El traductor, académico, curador de arte, periodista, poeta y narrador cubano William Navarrete (1968) —radicado en París, Francia, hace más de veinte años— apela a la memoria y reconstruye en Fugas una suerte de lienzo en el que la historia familiar urde un entramado metafórico de algunas plazas y rondas de la historia reciente de Cuba.


La conga: procesión rítmica delirante, retumbo de la corneta china que hinca la reminiscencia del relator en un viaje que se bambolea entre el pasado y el presente. “La corneta china iba delante. Sonaba más que el resto de los instrumentos. La tocaba un negro de potentes brazos que soplaba y soplaba con sus cachetes a punto de estallar”, inicia el narrador en primera persona: evocación proustiana y expedición en espiral que se columpia entre una crónica de la isla y la mirada entrecruzada de un exiliado que indaga en su pasado.

“Me interesaba rehacer y, más que todo, reconfigurar algunas plazas de la infancia. Recurro al habla e indago en los recovecos de la remembranza. Fugas es un repaso; pero también, un retrato de las idas y vueltas de un personaje paradigmático bajo las improntas de los avatares de la Revolución castrista desde su infancia en la sombra de esos mantos represivos y convulsos”, comentó en conversación con La Razón el ganador del Premio Eugenio Florit del Centro Cultural Panamericano de Nueva York por el poemario Edad de miedo al frío (2005).

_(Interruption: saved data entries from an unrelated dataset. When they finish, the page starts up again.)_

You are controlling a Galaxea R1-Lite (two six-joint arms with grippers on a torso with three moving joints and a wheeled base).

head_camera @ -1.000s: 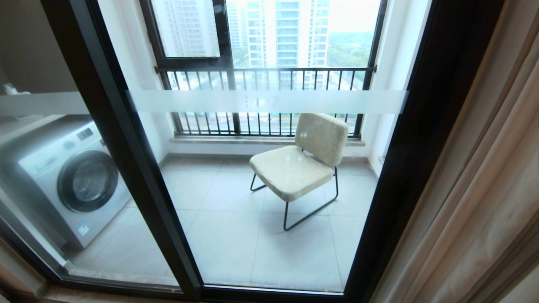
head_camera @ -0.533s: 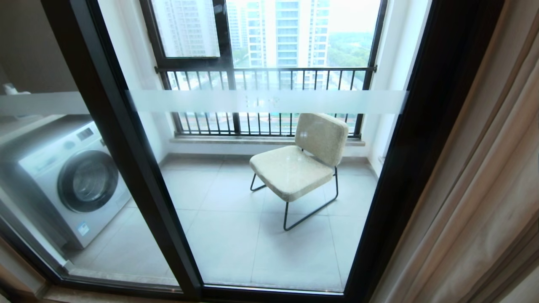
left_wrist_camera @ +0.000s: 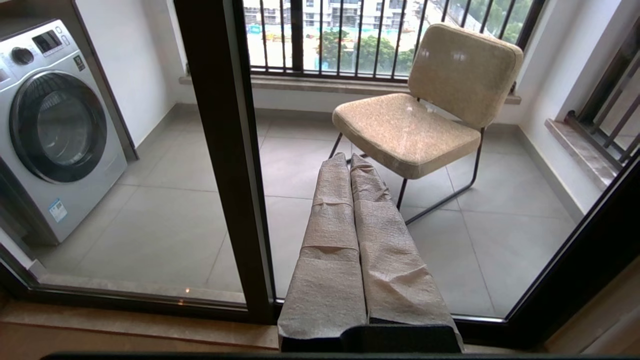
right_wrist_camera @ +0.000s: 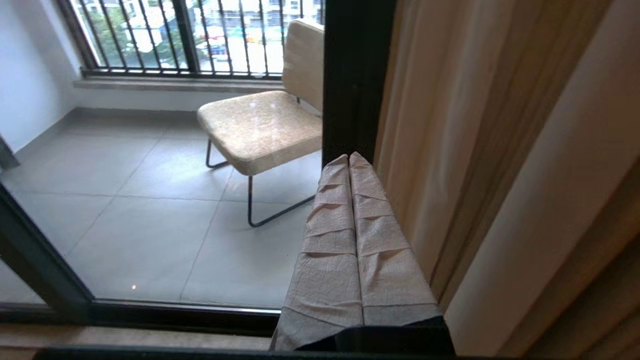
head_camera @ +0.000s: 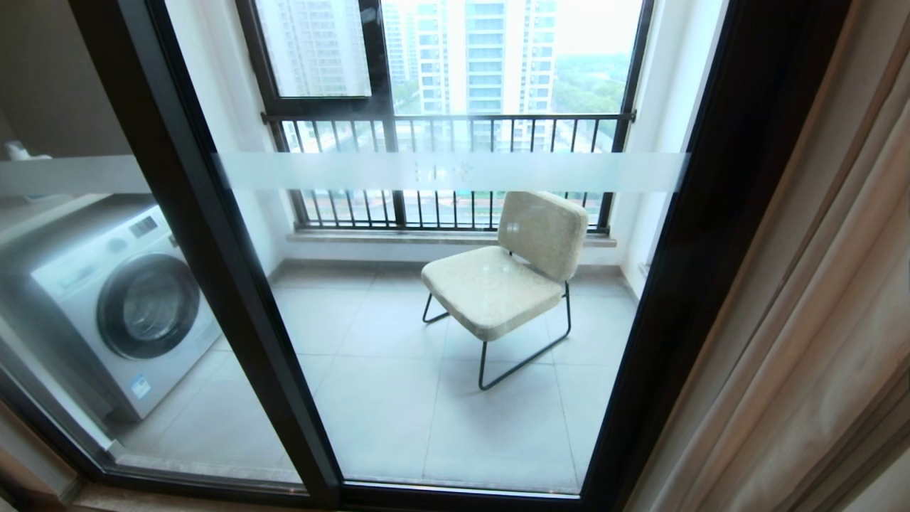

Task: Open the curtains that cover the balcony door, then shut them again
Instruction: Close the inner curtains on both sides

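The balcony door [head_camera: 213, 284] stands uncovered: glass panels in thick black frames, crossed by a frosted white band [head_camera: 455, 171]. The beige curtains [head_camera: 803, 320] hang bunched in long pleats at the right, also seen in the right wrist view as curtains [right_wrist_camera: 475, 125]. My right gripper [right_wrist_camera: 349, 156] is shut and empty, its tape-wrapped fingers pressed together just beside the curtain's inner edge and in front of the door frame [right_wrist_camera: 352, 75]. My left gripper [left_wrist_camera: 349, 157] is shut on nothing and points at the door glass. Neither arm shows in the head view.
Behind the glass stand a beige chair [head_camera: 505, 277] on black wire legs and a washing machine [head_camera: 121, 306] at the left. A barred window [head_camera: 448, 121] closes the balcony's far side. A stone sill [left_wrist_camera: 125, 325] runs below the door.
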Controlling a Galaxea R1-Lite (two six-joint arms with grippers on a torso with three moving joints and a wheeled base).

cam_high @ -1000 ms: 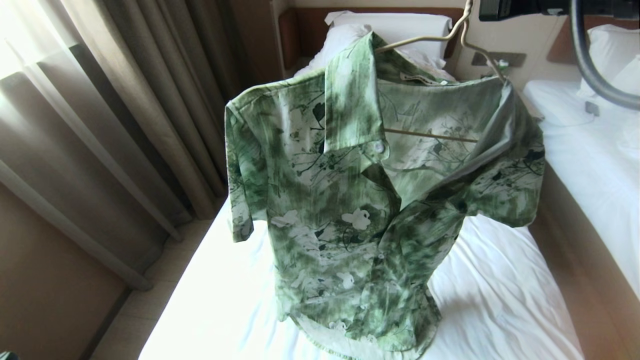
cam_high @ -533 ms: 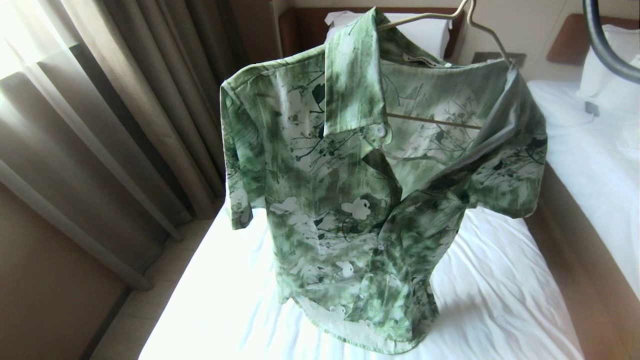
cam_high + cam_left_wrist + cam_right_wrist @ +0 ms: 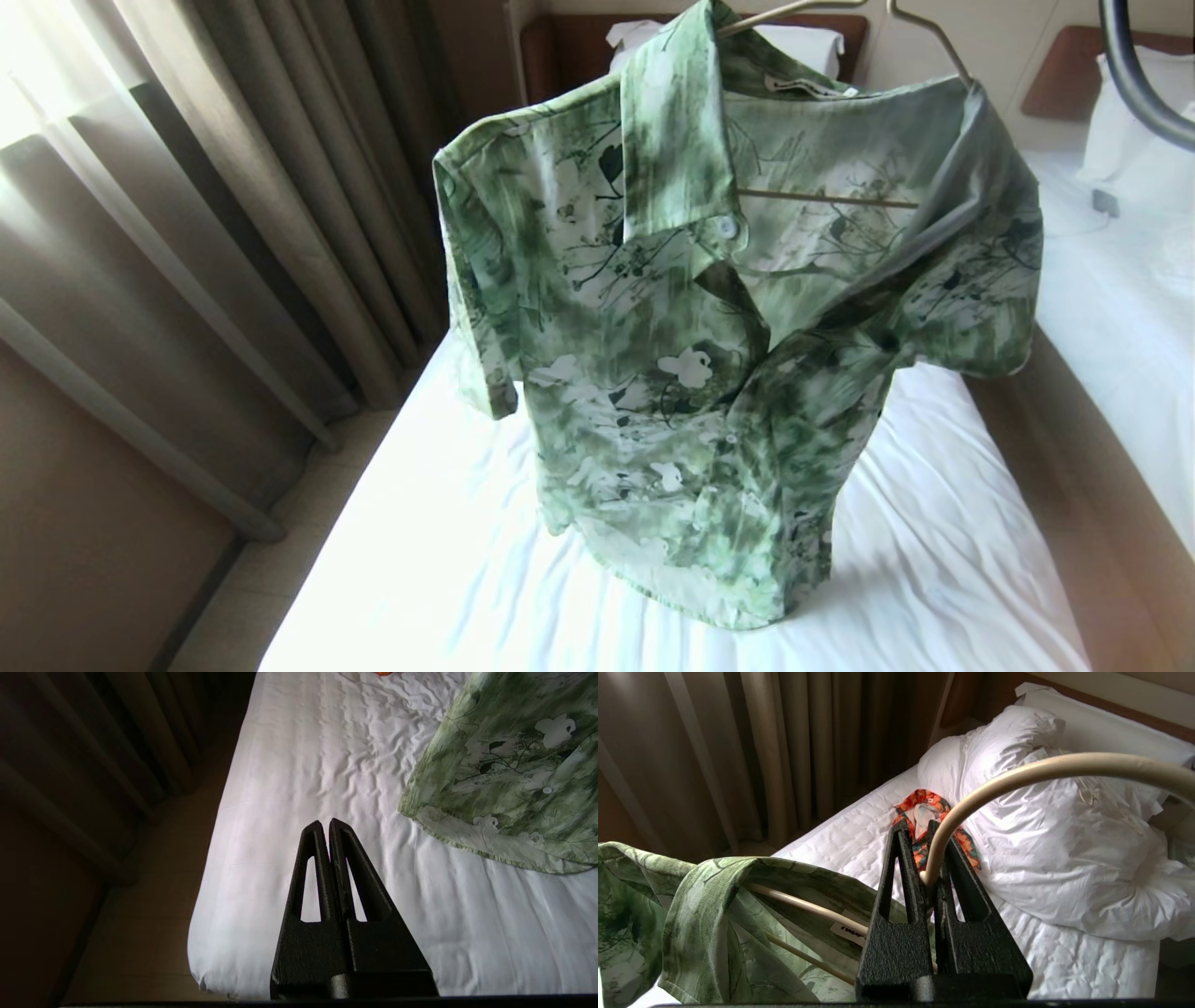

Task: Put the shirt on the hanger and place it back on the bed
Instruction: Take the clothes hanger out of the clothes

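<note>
Right gripper (image 3: 924, 833) pinching hanger (image 3: 1045, 767) hook, orange garment (image 3: 924, 807) behind

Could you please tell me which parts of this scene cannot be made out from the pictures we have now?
- Hanger: in the head view its hook is cut off by the top edge, and its left shoulder is hidden under the shirt.
- Right gripper: outside the head view; only the right wrist view shows it shut on the hanger.
- Bed: its middle is hidden behind the shirt.
- Orange garment: partly hidden behind the right gripper's fingers.
</note>
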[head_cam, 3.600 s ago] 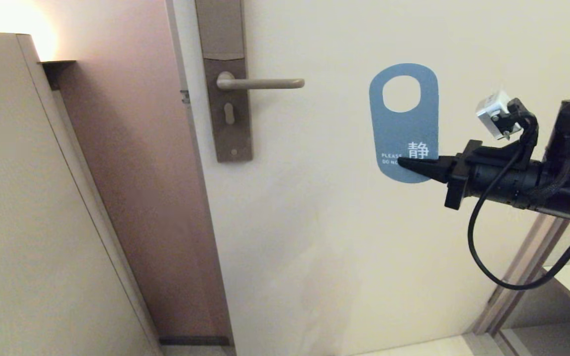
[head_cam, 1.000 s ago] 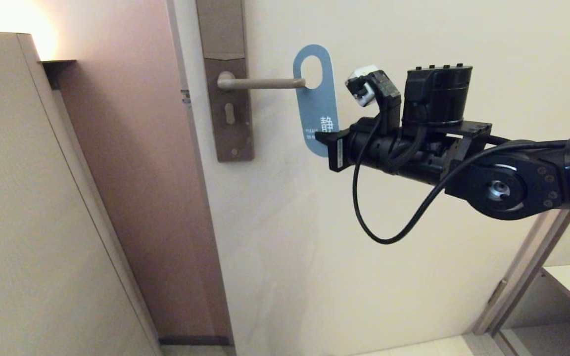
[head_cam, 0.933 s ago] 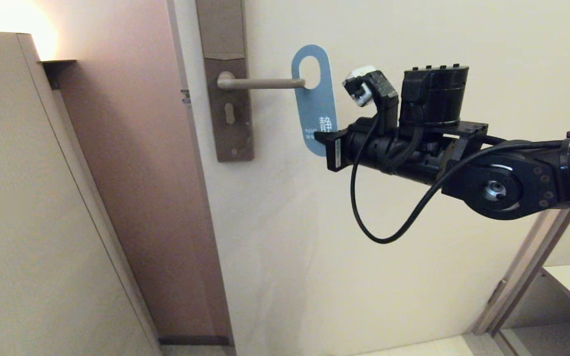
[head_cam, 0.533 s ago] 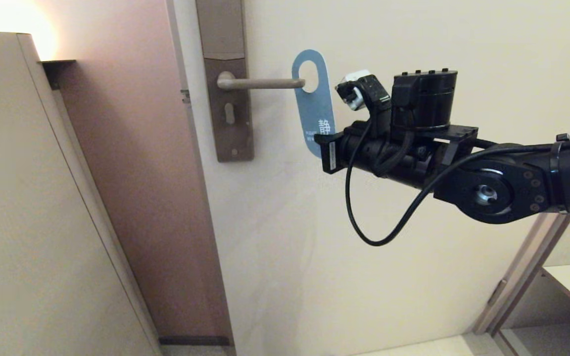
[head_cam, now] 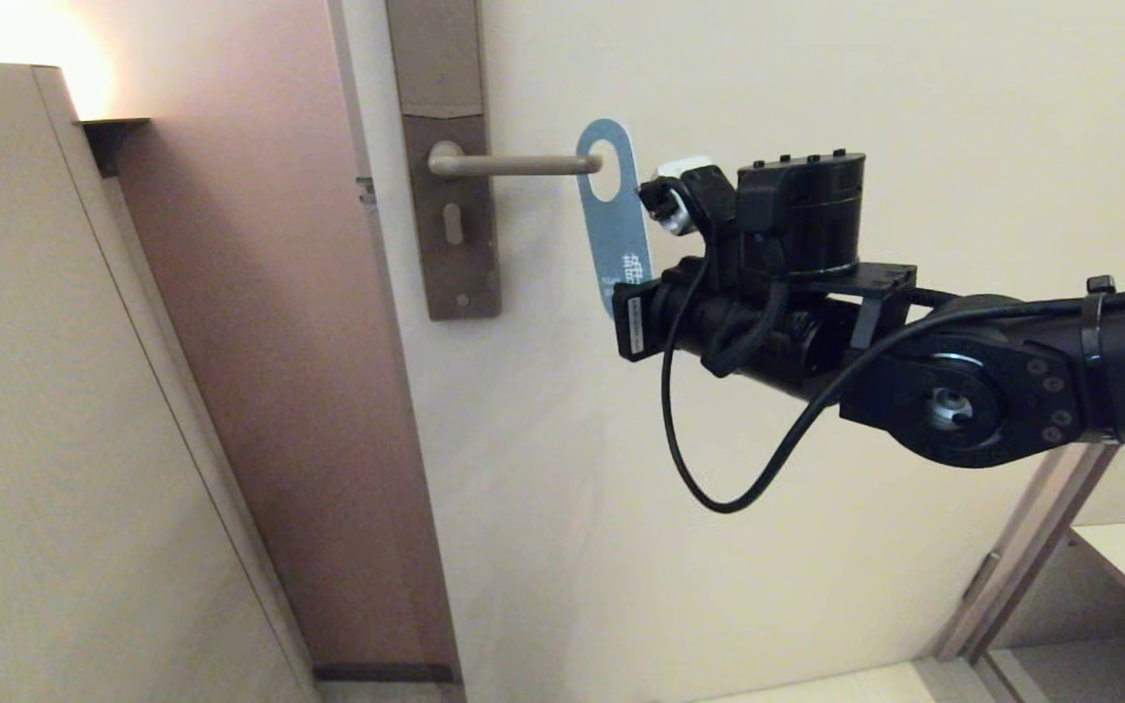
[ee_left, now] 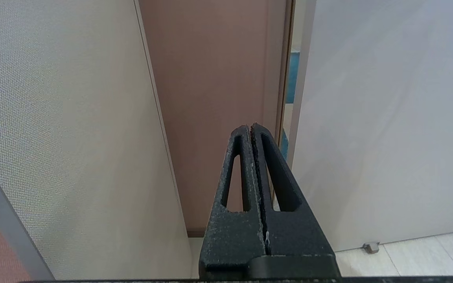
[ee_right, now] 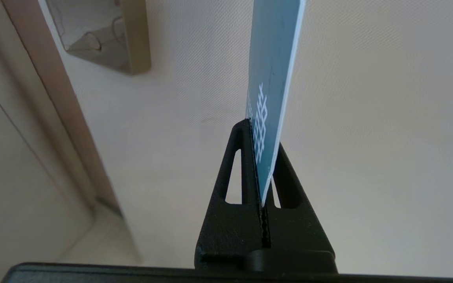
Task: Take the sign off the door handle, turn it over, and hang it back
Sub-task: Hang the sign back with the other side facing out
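Sign: blue "DO NOT DISTURB" sign upright, its oval hole at the door handle tip.
Right gripper: clamped on the sign's lower end, at 5 o'clock from the handle tip.
Left gripper: fingers pressed together, holding nothing.

The only print you can find is on the sign, on its blue face. In the head view you see part of a white Chinese character near its lower end, foreshortened and cut off by the right gripper; it can't be read for sure, and the small white lines under it are too tiny to make out. In the right wrist view the sign shows the same white strokes edge-on, unreadable. A white label on the gripper's front plate carries print you can't read either.
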Tool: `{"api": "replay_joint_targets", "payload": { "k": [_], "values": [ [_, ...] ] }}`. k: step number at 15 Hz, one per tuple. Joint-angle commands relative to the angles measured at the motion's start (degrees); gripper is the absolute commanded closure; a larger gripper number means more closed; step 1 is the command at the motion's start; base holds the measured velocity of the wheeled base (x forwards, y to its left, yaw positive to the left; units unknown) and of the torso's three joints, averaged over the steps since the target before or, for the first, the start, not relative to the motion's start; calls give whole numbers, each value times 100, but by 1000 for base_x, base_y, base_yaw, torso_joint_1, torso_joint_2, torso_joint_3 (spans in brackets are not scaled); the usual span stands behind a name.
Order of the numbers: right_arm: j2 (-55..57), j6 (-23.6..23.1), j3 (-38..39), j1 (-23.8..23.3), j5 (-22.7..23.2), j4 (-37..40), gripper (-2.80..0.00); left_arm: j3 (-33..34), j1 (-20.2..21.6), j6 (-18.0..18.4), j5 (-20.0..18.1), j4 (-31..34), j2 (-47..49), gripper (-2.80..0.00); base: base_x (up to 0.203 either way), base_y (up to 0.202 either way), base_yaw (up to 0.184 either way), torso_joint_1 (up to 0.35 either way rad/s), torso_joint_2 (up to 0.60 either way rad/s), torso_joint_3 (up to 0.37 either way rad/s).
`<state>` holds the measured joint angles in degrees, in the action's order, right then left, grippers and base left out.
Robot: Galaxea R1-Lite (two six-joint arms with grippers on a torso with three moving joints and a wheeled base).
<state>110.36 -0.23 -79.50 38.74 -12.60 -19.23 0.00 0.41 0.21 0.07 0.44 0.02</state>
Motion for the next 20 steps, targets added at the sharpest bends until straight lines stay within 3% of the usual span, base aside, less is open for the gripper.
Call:
{"api": "replay_joint_targets", "payload": {
  "k": [1, 14, 20],
  "values": [
    [-15, 123, -19, 87, -81, 42, 0, 0, 2, -3, 1, 0, -2, 0, 0, 0, 0, 0, 0, 0],
    [491, 251, -708, 794, -190, 95, 0, 0, 2, -3, 1, 0, -2, 0, 0, 0, 0, 0, 0, 0],
    [843, 802, -1078, 1090, -234, 95, 0, 0, 2, -3, 1, 0, -2, 0, 0, 0, 0, 0, 0, 0]
  ]
}}
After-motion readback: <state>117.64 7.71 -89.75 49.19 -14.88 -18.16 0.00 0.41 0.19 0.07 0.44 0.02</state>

Personajes que subsisten en coyunturas políticas que determinan sus actos, carcomen sus propios deseos; tajaduras humedecidas por convulsas circunstancias.

Ciertos empalmes con Abilio Estevez y ecos de Virgilio Piñera, Lezama Lima y Reinaldo Arenas. “Sí, en estos folios está el desparpajo de Arenas; por ahí se cita ‘La isla en peso’, de Piñera; y, por supuesto, el barroquismo de Lezama se vislumbra en la cadencia de la prosa”, puntualizó Navarrete.

Prosa seductora en festiva y dolorosa urdimbre: un personaje vital que toma distancia y enjuicia, muchas veces con ironía, las secuelas que la historia política de su país ha dejado en él. Abandonos y mudanzas, fervores y fracasos… Navarrete entrega una tragicomedia en tonalidad bachiana: la conga como una misa de algarabía procelosa.

“Defiendo mi habla, mi sustancia como escritor; despliego aquí una cartografía de exaltaciones e índices de muchas situaciones que viví”, concluyó el novelista.